Executive functioning skills and technological abilities play a larger role in remote learning than they do in the traditional classroom. As a result, remote learning has turned out to be a great challenge for many students, as well as their parents and teachers. Kids who have previously done well in traditional school settings have found themselves struggling in virtual schools. At times, this is a result of inadequate, unstructured, or ineffectively modified teaching. But even as the teachers have made improvements in how they present and organize material for online learning, many students are still finding themselves falling behind and, more importantly, not learning. I would argue that these students have not mastered all of the skills necessary to succeed in remote learning. Basic skills required include an understanding of the technology that is being used, the capacity to pay attention, and effective executive functioning skills. Without these skills, they can barely figure out what to do, how to get started on tasks, and how to keep track of what they are expected to complete.
It would be easy to say that the core problems of remote learning result from poor access to technology or a lack of knowledge about how to use it. Undoubtedly, technology literacy is necessary to engage in remote learning. Kids, and their parents, need to know much more than how to access Zoom or Google classroom. Kids can’t go to school if they can’t find it. And while these concerns explain a modest part of the variance, it appears that the kids who are struggling most with remote learning are those who cannot independently manage their attention, time, and effort required to succeed with remote learning.
Some of the kids having the most difficulty with remote learning are those in elementary school with underdeveloped executive functioning skills. In a traditional elementary school classroom, teachers are better attuned to kids who seem confused about what to do or how to start an assignment. These teachers know which students need a little extra push to pay attention or to finish a task because they can observe their students directly. In remote learning, often the first signal that the elementary school child is struggling is when they don’t turn in their assignments or their work indicates that they never understood the material or the instructions.
Older kids who are new to remote learning may also struggle with executive functioning demands. Teachers expect more from them and often cannot provide the structure and feedback of a typical classroom with remote learning. These kids need to learn to self-advocate, ask questions, and recognize when they are falling behind. This group of struggling students are not just those diagnosed with ADHD or who previously needed extra support in the brick and mortar classroom. It’s many of the kids who didn’t like school pre-Covid, who needed repeated reminders to do their homework, who don’t do their chores without parental oversight, and whose room and possessions are always in disarray. Here are 3 skills that all students need to succeed in remote learning:
Technology skills to navigate in the virtual classroom.

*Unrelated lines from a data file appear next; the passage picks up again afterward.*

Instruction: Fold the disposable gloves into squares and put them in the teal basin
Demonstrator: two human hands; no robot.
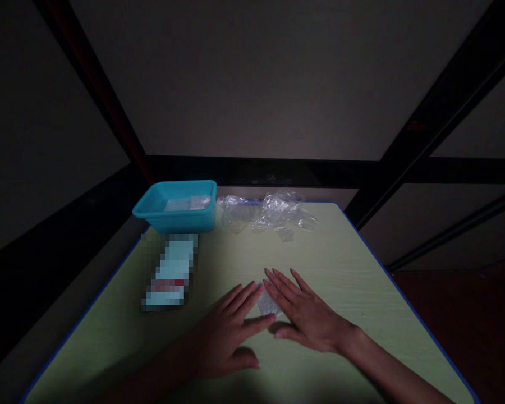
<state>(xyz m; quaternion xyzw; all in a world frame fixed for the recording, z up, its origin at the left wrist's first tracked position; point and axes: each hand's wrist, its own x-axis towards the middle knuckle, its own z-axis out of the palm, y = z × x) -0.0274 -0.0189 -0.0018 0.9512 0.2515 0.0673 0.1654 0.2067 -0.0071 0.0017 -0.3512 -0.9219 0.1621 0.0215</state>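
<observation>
A small, pale, see-through plastic piece point(268, 303), perhaps a little bag, lies flat on the table between my hands. My left hand point(229, 331) touches its left side with fingers stretched out, the thumb apart from the rest. From the right, my right hand point(305, 314) rests over its other edge, palm down and fingers extended. Parts of the plastic are hidden under the fingers. Neither hand grips anything.
Crumpled clear plastic bags point(278, 210) lie at the table's far edge. A turquoise basket point(179, 220) holding flat whitish pieces stands at the back left. In front of it lies a pixelated, phone-like item point(172, 269). The pale table point(340, 264) has a blue rim, with walls behind.
</observation>
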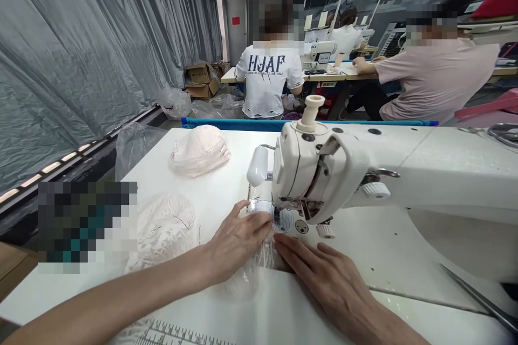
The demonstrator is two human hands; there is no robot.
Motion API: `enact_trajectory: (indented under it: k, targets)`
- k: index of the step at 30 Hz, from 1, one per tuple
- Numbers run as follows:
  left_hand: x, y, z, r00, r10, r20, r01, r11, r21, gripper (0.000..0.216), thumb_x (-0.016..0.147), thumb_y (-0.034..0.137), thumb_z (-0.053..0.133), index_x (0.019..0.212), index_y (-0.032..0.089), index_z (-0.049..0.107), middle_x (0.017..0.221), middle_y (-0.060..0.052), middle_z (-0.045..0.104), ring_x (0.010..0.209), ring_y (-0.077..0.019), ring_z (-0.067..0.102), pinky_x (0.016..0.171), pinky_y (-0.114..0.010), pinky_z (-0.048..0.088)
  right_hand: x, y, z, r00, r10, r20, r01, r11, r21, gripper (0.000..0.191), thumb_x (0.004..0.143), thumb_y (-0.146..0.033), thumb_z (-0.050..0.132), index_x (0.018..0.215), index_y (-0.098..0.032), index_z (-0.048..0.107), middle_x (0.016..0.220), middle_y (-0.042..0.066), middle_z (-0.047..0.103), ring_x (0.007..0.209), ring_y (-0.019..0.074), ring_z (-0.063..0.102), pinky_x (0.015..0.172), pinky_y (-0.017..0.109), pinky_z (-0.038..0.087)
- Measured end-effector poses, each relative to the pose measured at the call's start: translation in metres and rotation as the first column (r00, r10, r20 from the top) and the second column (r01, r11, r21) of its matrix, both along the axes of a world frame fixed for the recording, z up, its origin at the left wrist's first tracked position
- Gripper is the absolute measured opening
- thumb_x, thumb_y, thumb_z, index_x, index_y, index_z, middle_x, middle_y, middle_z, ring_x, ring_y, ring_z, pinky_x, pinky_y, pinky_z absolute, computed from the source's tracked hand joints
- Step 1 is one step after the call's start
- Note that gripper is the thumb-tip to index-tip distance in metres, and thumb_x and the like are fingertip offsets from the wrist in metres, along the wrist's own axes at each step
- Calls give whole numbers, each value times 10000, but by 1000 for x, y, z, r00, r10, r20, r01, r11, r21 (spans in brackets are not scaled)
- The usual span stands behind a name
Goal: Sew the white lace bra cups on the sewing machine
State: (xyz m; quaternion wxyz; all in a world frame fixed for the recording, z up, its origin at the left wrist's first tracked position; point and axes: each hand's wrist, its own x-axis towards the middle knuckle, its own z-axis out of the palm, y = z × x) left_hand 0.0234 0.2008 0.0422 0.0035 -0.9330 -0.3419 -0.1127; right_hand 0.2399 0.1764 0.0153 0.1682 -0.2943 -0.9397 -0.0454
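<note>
A piece of white lacy fabric point(266, 254) lies under the front of a white sewing machine point(319, 167), close to its needle area. My left hand point(238, 240) is closed on the fabric's left side, fingertips bunched just by the presser foot point(277, 214). From the right, my right hand point(334, 283) grips the fabric's edge with its fingertips close together; its thumb is mostly hidden underneath. The needle itself is too small to make out. More of the lacy material point(165, 226) lies in a loose heap left of my left forearm.
A pale rounded fabric bundle point(201, 150) sits at the table's far left. Scissors or tweezers point(477, 294) lie at right, and a ruler scale point(174, 334) marks the front edge. Beyond the blue bar point(234, 124), people point(269, 78) sit at other machines. Plastic bags point(135, 145) hang at left.
</note>
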Motion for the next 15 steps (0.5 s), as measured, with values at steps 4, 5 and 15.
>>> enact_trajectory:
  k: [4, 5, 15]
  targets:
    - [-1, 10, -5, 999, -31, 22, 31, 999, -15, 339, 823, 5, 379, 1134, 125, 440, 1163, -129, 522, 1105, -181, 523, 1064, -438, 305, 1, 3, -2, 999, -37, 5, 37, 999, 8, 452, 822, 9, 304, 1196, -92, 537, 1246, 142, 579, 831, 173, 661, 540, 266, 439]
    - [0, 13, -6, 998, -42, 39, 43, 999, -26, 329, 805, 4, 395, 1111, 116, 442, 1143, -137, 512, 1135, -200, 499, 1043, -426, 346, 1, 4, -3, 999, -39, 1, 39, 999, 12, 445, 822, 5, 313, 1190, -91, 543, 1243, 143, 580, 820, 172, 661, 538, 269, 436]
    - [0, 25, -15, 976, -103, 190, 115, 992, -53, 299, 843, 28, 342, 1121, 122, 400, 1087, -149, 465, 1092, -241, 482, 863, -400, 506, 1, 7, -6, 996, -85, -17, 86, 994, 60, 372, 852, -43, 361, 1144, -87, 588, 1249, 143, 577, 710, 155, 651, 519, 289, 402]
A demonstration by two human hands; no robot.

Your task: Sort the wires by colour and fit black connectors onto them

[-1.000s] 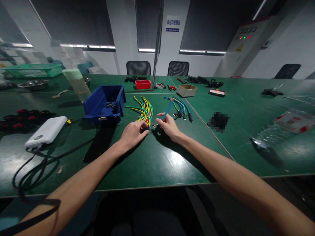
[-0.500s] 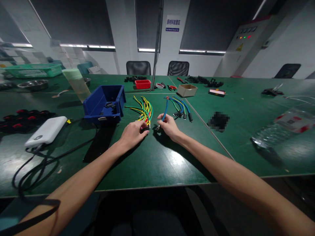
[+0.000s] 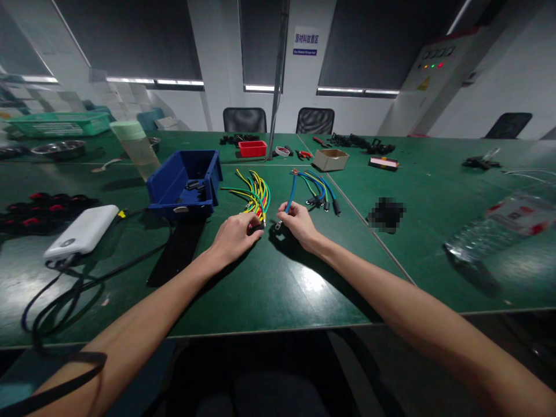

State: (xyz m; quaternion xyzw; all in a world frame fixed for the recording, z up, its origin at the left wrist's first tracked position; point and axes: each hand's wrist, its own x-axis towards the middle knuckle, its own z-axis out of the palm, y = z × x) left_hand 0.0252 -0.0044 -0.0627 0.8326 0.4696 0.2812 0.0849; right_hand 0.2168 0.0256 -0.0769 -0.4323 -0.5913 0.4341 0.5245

Kids and their parents need to be well-informed about navigating Google classroom, Zoom, or whatever platform is being used for remote learning in their school district. It’s not enough to simply join the virtual classroom at the beginning of the school day and sign off at the end of the day! They should know basics such as how to communicate with teachers, where homework and assignments are listed, and strategies to get and find teacher feedback. Students also need to know how to access external resources, how to return completed work to teachers, and become familiar with various features of the platform being used that are designed to help with organizing work, understanding deadlines, and communicating with peers.
Task initiation skills.
Learning to get started is often the most difficult thing when students are working independently in their homes. Think about what it is like to get your child to do their homework and then multiply it by about six (for the roughly six hours in the school day). Fortunately, many teachers have made their classes more structured, with clear expectations for class attendance, models for work completion, and more live interaction that helps students with task initiation. Nonetheless, when a task is boring or uninteresting, students may need even more assistance. Strategies such as pairing students up with peers who are self initiators, doing group projects, setting time limits, giving immediate feedback, and maintaining a child’s energy (with snacks and movement breaks) during school hours can also be helpful.
Task persistence or grit.
Students who have a history of difficulties with motivating themselves to get their homework done on their own will find remote learning to be an even greater challenge. There is less feedback and supervision because teachers are not there to observe them or provide encouragement. As a result, students who are most likely to succeed in remote learning have internalized grit and task persistence. Because students are not directly observing others in the classroom, remote learning does not provide an opportunity to model the effort or their peers or to be embarrassed by one’s own lack of achievement. Teachers can help with task persistence by breaking tasks into smaller sections, providing immediate feedback on performance, and structuring time expectations. Direct training in improving grit is a more challenging proposition, but research directs teachers to build academic mindsets and help students develop learning strategies. Remote learning is not the best environment for teacher-initiated modeling, feedback, and confidence-building that can enhance grit and growth mindsets. However, remote learning may provide a unique opportunity for students to identify a sense of personal agency and independence that connects their own effort with an improvement in their skills.